There was nothing for it then that I should tell them every detail of the Badajoz investigation, as well as about the death of Lord Breckenridge.
Never in my life had anyone listened to me with complete interest, begging me to go on when I slowed. Another man might have been flattered; I realized early on that they simply had very little connection with the outside world. I must have seemed larger than life to them.
By the time I departed-Sir Gideon insisted on calling his own carriage for me-I had made an appointment to meet Connaught in the company of Sir Gideon and Leland four days hence.
I also garnered another invitation for supper in a week. They suggested they make my invitation to supper a standing one once a fortnight. This idea delighted the four Derwents; Mrs. Danbury smiled in the background. I was uncertain whether to be pleased or alarmed.
As we pulled away, I looked back at the warm, bright house that had welcomed me so. They wanted me back. I would oblige them.
I was just settling back when my eye caught a brief movement. I peered past the coach lights into the darkness. Gaslight had been laid here, but in the space between the pale yellow globes the darkness was complete. I had seen someone, a man I thought, duck back into shadows.
It had been Brandon trailing me to and about Astley Close, but he had no reason to do so now. Disquiet settled over me. I asked the coachman to stop, told him what I saw, and to drive back to the spot.
When we reached it, the footman and I climbed down and examined the lane between the houses, but we found nothing, and no sign that anyone had passed.
Chapter Seventeen
The next day I set plans in motion. If I were to marry Lydia Westin, and I had fixed upon this course, I had many things to do.
Long ago, when I had first married, I had swept my bride away in haste without thought to jointure and settlements. This time, I would go more carefully. Lydia was a widow, a very wealthy one. I had nothing. When Lydia married, unless wills and settlements said otherwise, I would gain control of her money.
I did not wish to be perceived as what both Allandale and Lady Breckenridge intimated, a fortune hunter. I would need to ensure that barriers would be set in place against me so she'd have use of the money for her lifetime, and leave it to whom she wished.
Then there was the matter of my first marriage. My wife had abandoned me fourteen years ago. I had no idea now where she was, or even if she still lived. When she'd first left me, I had been ready to drag her back in shame. Louisa had argued with me day and night against it. For abandoning me, my wife could be tried for adultery, sentenced to the stocks, or much worse. I'd come to realize that I wanted her back only to assuage my pride, not to assure her safety. The frail girl would never have survived the censure and the ruin of her character, let alone trial and ignominy. I'd finally convinced myself to let her go.
Later, I'd attempted to find her and so discover what had become of my daughter, but the trail had gone cold. I'd attempted a search several times, wasting money with no result. I'd not found her to this day.
I could not have done much, in any case.

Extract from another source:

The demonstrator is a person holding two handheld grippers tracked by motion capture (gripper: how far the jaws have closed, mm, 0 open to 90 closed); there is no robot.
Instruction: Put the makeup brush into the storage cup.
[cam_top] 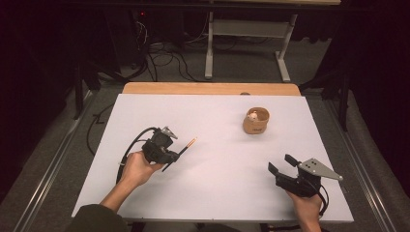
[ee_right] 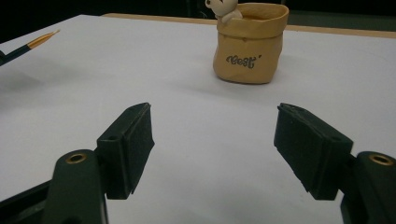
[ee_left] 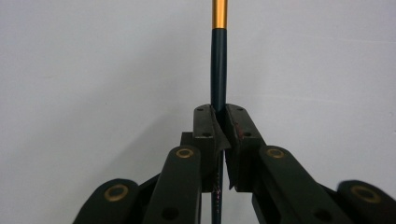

Divorces were costly and difficult to obtain-only those in the upper classes managed to divorce and even then they could be ostracized by their family and friends. An annulment could be granted only under certain circumstance, such as my wife and I being too closely related or one of us already married to another party-or me being afflicted with Colonel Westin's malady. So I had simply let her go. I was a poor man with no prospects; likely she and my daughter were better off without me.
I could, of course, simply declare her missing and marry again without taking the trouble to search for her. Others did so when wives or husbands traveled to far lands and never came back. After seven years without word, one could presume they had died and marry again without censure.
But I wanted to know.
Of course, my wife could very well no longer be living. Her French lover might have abandoned her long ago, or she might have married another. She might have died in France. My first step was to find her, and decide what to do after that.